Já a parte textual, que mudava de um meme para outro, era a descrição de alguma atrocidade, truculência ou qualquer coisa negativa ou triste. No meme original, o autor escreveu “Estou deprimido”. Entre as versões posteriores criadas pelos usuários, geralmente jovens, estavam desde xingamentos contra provas de matemática até maldições de todos os tipos.
Só no TikTok, a febre do Symphony passou de 1 bilhão de visualizações, bem acima de trending topics políticos ou econômicos na ordem do dia. Neste ano de queimadas, enchentes, guerras, invasões e atrocidades contra crianças, mulheres e população civil, uma parte razoável do planeta estava rindo com uma piada de golfinhos.
Não se apresse em minimizar a importância do assunto. É preciso lembrar que o meme Symphony, assim como outros similares, faz parte do modo de pensar, à sua maneira muito rico, das chamadas gerações alpha e Z, a garotada nativa do século 21. O meio digital é uma característica básica, assim como o componente social que se nota no compartilhamento e na massificação de acessos. Mas tem muito mais do que isso.
O meme é uma forma pela qual muitos jovens metabolizaram as contradições do mundinho caótico que a gente deixou pra eles. Enquanto nós ficamos estupefatos com a estufa global provocada por anos e anos da nossa própria poluição, os guris resumem nosso lodaçal de paradoxos numa ironia audiovisual. Distribuem uma figura fofinha e escrevem por cima “Maldito clima desgraçado”.
Se você acha que a piada nos memes é uma forma de fugir da realidade, é porque não entendeu verdadeiramente a nova geração. As pesquisas apontam que meio ambiente, por exemplo, está entre as prioridades deles. Muitos são militantes de causas ecológicas. Se ao menos tivéssemos mais gente assim décadas atrás, não estaríamos nesse mato incendiado sem cachorro. Talvez a vaca não tivesse ido para o brejo das inundações que fizeram tantos mortos e traumatizaram o Rio Grande do Sul.
Enquanto a gente espera que a nova geração assuma o poder para remendar o que ainda for possível do mundo que ajudamos a estragar, podemos ir pensando em fazer nosso próprio meme para resumir o ano. Já que coletivamente ainda não conseguimos resolver os problemas que devíamos, vamos tentar pelo menos criar uma figurinha razoável para postar na trend da hora e garantir uns likes. Estamos precisando de alguns desses.
Anote aí e ajude a lembrar. Tivemos a enchente trágica no RS. Destruição. Muitas perdas.
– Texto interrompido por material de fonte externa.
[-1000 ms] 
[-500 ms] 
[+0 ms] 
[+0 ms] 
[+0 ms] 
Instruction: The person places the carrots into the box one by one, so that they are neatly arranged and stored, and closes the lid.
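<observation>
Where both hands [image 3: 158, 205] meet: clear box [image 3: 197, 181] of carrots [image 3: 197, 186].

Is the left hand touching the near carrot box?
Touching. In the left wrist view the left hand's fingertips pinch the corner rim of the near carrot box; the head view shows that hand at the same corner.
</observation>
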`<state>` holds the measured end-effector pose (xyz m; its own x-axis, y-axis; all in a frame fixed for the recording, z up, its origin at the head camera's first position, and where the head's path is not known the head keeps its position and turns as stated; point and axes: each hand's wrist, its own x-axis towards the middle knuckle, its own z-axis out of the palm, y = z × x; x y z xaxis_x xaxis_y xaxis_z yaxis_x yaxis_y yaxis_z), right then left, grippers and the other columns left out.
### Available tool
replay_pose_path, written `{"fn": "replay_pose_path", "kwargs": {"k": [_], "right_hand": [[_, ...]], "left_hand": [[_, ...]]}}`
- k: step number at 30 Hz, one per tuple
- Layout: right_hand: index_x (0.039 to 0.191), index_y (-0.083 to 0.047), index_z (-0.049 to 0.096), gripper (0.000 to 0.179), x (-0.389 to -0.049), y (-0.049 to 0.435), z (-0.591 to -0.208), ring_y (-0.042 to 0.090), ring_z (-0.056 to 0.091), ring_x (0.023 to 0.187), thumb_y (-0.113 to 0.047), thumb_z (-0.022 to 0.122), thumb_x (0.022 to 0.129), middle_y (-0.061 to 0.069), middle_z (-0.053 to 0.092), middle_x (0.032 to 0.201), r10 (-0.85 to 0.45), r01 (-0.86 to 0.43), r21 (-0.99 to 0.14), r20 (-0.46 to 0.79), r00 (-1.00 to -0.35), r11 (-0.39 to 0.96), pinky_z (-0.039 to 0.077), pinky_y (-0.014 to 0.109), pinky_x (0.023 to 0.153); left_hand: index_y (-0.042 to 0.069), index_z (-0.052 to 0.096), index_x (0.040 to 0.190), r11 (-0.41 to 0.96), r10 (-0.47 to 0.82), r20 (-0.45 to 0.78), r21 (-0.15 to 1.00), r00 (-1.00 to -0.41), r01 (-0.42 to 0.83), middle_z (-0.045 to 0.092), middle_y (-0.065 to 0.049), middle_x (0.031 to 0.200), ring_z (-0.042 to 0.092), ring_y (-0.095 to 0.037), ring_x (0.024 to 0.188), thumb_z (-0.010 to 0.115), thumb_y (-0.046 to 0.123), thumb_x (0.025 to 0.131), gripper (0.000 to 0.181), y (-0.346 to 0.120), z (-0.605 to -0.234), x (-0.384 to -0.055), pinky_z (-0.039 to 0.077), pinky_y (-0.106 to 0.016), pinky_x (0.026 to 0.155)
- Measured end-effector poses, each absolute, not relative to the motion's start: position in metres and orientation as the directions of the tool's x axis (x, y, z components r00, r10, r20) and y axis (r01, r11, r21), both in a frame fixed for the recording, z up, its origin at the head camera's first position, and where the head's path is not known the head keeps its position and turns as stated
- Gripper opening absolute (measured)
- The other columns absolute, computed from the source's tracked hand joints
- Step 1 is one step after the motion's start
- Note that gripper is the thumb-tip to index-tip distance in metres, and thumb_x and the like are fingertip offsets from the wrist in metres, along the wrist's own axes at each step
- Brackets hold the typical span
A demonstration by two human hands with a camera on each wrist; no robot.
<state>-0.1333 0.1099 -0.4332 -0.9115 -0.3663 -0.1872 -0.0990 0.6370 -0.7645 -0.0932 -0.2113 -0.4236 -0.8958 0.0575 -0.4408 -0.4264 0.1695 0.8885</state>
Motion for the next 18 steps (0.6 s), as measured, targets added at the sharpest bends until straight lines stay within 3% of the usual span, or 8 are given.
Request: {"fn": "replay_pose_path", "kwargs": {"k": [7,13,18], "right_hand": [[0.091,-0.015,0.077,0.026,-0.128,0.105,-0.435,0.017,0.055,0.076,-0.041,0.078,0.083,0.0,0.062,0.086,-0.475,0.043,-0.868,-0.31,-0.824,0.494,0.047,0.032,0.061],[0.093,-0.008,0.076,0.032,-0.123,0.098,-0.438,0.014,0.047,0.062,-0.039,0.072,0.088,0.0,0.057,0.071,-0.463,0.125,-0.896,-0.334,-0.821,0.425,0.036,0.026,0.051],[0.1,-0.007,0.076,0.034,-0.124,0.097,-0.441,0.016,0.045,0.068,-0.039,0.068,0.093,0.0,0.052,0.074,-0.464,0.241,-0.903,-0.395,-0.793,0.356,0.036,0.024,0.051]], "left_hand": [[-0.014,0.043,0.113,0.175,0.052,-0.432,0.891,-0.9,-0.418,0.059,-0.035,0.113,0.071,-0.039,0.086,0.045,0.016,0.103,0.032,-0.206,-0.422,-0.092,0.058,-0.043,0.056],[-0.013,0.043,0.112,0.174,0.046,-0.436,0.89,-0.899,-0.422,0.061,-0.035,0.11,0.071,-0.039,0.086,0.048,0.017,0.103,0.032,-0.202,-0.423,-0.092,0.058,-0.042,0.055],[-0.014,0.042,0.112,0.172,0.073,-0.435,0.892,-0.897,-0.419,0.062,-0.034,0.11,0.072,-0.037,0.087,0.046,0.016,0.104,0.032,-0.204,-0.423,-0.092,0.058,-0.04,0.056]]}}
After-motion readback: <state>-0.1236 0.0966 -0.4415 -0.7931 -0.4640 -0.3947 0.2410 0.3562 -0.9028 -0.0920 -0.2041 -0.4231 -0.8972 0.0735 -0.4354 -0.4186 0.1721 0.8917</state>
Queimadas históricas no resto do País. Crimes horríveis com crianças inocentes como vítimas. Abusos por parte de autoridades. Guerras, ações terroristas. Extremismo político e pancadaria em debates eleitorais. Violência em geral. O noticiário quase sempre dá vontade de chorar.
Já comece a procurar figurinhas de fadas, flores, joaninhas, unicórnios e os cogumelos mais coloridos que puder encontrar. Mano, vamos precisar de MUITO mais do que golfinhos e arco-íris.